Reports from the field indicate that some faculty at least are refusing to collaborate with folks from the community for fear that UW will claim the community folks’ ideas if the UW faculty folks learn them (that “know how” assignment thing again).  And they don’t want to sign all their rights away (and “know how” and whatever the “other” stuff is), just to answer a phone call or help a local engineer with an idea.

I honestly don’t understand why senior UW officials put up with being played for fools by the Center for Commercialization.  Here’s this bomb in their lap thrown by the Center for Commercialization, claiming it’s required under Stanford v Roche, will deal with “title uncertainty”, isn’t a change in policy, and is like a really, really good thing that will be opposed only by the selfish, inept, gullible faculty who do not respect authority and have to be brought into line with there-there talks about how state control of innovation really is the first step toward a prosperous new society, even for proles.  How does that become the winning line of reasoning?  Who will come forward and say–“this is my idea, I think it’s a good one, and here’s why”?  So far, it’s entirely faceless.  We have no idea who is behind it, except that it’s pretty clear the Center for Commercialization is fine with it.

Having the public institutions claim ownership of everything against the wishes of scholars runs against academic freedom, raises legal questions–even Constitutional ones, creates “title uncertainty” (the very thing the patent adminocrats argued they most feared if Bayh-Dole wasn’t a vesting statute) for everyone, and creates huge organizational conflict of interests that cannot possibly be managed by the technology transfer offices.  Oh, and its bad for innovation generally.

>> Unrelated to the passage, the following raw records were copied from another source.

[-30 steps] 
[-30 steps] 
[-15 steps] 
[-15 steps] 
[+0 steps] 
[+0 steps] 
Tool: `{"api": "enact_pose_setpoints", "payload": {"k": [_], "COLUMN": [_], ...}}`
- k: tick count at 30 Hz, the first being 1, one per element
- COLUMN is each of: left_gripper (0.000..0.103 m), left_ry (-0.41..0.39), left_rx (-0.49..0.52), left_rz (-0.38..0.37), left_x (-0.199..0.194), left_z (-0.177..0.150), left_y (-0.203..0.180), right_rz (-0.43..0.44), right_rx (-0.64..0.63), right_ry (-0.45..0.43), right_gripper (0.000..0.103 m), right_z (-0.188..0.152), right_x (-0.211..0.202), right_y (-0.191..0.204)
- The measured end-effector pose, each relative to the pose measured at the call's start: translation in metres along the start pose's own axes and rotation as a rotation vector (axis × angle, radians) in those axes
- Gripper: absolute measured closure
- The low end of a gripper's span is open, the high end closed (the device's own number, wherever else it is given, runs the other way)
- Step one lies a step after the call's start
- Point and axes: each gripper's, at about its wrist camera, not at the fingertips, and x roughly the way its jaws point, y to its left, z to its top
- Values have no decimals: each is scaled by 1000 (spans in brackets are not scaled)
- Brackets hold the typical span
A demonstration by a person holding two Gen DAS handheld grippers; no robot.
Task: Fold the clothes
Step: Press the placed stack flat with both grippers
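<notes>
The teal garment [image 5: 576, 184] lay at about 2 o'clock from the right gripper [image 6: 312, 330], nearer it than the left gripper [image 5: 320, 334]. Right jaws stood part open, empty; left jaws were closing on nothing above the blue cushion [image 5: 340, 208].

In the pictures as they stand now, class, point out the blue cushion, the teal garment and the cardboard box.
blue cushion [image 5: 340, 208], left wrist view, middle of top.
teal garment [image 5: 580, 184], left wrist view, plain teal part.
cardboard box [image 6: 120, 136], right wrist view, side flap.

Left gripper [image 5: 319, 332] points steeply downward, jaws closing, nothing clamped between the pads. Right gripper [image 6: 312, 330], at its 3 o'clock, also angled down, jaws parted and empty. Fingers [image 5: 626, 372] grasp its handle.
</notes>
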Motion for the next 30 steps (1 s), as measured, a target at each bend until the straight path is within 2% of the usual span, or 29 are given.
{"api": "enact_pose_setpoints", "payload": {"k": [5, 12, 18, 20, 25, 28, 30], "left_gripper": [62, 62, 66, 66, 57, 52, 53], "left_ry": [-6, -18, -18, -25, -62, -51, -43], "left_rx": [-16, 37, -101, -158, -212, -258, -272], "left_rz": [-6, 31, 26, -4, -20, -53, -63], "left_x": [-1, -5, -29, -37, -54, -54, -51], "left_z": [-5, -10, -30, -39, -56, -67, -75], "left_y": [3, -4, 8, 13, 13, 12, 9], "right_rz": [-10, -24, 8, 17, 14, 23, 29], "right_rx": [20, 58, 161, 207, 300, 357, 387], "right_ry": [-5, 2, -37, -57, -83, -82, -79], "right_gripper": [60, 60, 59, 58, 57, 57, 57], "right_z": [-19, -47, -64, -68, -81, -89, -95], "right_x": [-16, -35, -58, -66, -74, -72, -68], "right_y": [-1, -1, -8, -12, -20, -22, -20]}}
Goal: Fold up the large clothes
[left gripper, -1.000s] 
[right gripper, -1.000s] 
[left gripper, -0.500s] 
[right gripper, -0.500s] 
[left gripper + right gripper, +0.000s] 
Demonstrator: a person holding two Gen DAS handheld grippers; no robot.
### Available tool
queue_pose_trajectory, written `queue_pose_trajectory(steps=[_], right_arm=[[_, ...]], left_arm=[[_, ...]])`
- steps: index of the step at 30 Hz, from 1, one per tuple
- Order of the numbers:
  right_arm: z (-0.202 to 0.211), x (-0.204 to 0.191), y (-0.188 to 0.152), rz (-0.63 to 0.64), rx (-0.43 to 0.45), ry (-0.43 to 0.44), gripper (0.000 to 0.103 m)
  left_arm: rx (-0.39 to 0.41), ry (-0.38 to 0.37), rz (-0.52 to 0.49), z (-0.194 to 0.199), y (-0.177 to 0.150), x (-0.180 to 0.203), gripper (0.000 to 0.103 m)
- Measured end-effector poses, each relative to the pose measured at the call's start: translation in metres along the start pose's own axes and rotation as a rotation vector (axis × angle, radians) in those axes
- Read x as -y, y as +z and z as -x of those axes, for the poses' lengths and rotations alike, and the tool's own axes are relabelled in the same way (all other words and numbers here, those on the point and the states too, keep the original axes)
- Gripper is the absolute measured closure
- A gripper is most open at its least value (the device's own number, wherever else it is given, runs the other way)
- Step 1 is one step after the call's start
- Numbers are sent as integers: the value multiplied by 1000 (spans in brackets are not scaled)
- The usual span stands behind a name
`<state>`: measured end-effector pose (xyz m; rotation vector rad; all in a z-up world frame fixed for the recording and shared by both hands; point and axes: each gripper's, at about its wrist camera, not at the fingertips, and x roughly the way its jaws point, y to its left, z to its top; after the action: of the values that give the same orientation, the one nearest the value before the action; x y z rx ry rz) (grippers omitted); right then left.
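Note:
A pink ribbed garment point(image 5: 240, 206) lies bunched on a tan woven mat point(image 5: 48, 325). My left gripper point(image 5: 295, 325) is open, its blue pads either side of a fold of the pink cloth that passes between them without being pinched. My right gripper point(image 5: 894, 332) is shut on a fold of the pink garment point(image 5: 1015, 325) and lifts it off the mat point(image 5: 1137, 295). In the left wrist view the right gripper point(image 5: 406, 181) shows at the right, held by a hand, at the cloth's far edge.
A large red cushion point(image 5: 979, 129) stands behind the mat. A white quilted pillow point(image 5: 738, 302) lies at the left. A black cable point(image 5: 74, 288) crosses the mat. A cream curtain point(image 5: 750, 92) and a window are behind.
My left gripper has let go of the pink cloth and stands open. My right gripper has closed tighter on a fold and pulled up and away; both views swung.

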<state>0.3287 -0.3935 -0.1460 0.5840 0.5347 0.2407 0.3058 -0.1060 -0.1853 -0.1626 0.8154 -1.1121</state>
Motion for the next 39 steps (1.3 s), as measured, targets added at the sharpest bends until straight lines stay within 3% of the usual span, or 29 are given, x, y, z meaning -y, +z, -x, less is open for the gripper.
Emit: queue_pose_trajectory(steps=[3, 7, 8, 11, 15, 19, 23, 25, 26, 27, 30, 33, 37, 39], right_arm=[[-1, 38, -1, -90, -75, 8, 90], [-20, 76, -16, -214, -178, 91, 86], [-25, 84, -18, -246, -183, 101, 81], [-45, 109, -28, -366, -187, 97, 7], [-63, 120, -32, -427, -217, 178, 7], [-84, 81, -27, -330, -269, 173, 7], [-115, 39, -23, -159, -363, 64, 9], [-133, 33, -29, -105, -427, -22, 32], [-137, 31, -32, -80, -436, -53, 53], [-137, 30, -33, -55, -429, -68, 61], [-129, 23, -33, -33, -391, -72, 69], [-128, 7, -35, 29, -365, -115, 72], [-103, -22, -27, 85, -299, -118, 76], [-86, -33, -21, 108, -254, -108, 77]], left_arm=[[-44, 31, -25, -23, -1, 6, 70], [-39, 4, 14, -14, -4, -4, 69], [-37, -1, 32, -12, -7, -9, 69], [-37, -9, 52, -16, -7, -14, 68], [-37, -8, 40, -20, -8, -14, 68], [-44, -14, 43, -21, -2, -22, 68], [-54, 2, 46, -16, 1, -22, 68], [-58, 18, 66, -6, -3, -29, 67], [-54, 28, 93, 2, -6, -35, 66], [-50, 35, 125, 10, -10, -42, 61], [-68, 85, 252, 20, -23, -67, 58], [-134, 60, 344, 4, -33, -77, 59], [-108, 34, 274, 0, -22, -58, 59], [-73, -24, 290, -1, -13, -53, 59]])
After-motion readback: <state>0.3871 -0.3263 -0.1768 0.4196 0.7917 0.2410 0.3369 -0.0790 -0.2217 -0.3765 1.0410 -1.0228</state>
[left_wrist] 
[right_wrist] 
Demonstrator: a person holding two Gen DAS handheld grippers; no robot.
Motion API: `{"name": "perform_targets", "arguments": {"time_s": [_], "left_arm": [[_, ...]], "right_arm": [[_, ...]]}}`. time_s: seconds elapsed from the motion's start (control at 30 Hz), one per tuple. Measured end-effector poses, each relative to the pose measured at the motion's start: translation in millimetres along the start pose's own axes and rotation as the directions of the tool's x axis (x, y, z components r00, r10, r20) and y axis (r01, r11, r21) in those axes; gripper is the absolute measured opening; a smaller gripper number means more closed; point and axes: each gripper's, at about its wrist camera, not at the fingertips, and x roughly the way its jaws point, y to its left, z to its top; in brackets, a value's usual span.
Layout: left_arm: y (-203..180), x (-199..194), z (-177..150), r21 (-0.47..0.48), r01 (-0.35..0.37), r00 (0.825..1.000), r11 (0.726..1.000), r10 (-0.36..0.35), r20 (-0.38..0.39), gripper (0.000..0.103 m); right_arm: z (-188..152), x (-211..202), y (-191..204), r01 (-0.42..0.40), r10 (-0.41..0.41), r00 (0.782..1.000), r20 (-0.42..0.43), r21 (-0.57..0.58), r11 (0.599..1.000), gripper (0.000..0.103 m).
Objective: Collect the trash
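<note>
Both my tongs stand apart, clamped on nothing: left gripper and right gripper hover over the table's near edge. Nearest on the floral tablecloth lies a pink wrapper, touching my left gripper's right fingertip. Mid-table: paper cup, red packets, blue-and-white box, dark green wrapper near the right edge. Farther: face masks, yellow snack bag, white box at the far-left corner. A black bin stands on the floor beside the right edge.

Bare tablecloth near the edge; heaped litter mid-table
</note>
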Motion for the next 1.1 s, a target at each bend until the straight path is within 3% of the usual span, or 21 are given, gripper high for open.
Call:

An innovation bill of rights provides a foundation for a state to set limits to its own powers, as expressed in its public universities, to make a space for the innovation of research supported by institutions but initiated by individuals.  If universities close off this space, to be more like companies, or to be more like government, or to be more like the military, they essentially close off the space from society.  Their distinctive public mission is to keep this space open.  It is the faculty, especially, acting on their best personal judgment, that *is* the public service of a research university.  They should not have to get permission from bureaucrats, beg for the right to practice or teach what they discover, invent, or compose, and they should not be made to buy back what they should not have had to give up in the first place, as current University of Washington policy would have them do (see Executive Order 36, I.C. (3).  This is not a discussion of the Geneva Conventions–it is not how to be kinder to captive inventions.  It is a discussion about how to limit such capture in the first place.   This is the starting point for restoring the faculty’s role as a source of innovation–not by turning everyone into rooting hucksters for a band of folks intent on making money for the university and for their wealthy investor friends–but by being engaged with the broader community in all its diversity, from investment-backed startups to large corporations with need of outside perspective, to small companies, and just interested and interesting people in the community, doing things, thinking, observing, realizing.  Thus, oddly, there is not a big gray area as the University of Washington would officially have folks believe from their testimony in the senate working session last Wednesday–available right after my talk on the video at the link given at the top.

An Innovation Bill of Rights is a huge move for American public universities and the state governments that love them.  University innovation has always been a creature of freedom, and rarely can the hoary institutional hand create any thrill in a young, hot independent idea.  The same is true, by the way, in companies.  There are rationalizations to tie up ownership of ideas with the state.  The University of Washington and the University of California apparently are ready to trot some of these rationalizations out.  But as institutions, they are conflicted and compromised.  On the one hand, there is their public mission; on the other, their institutional self-interest.  How long will anyone tolerate the equation that their mission is to be self-interested?  Ah, this is what you mean for universities to run more like a business, you say?  Make institutional claims because businesses make institutional claims?  But is that what you really mean?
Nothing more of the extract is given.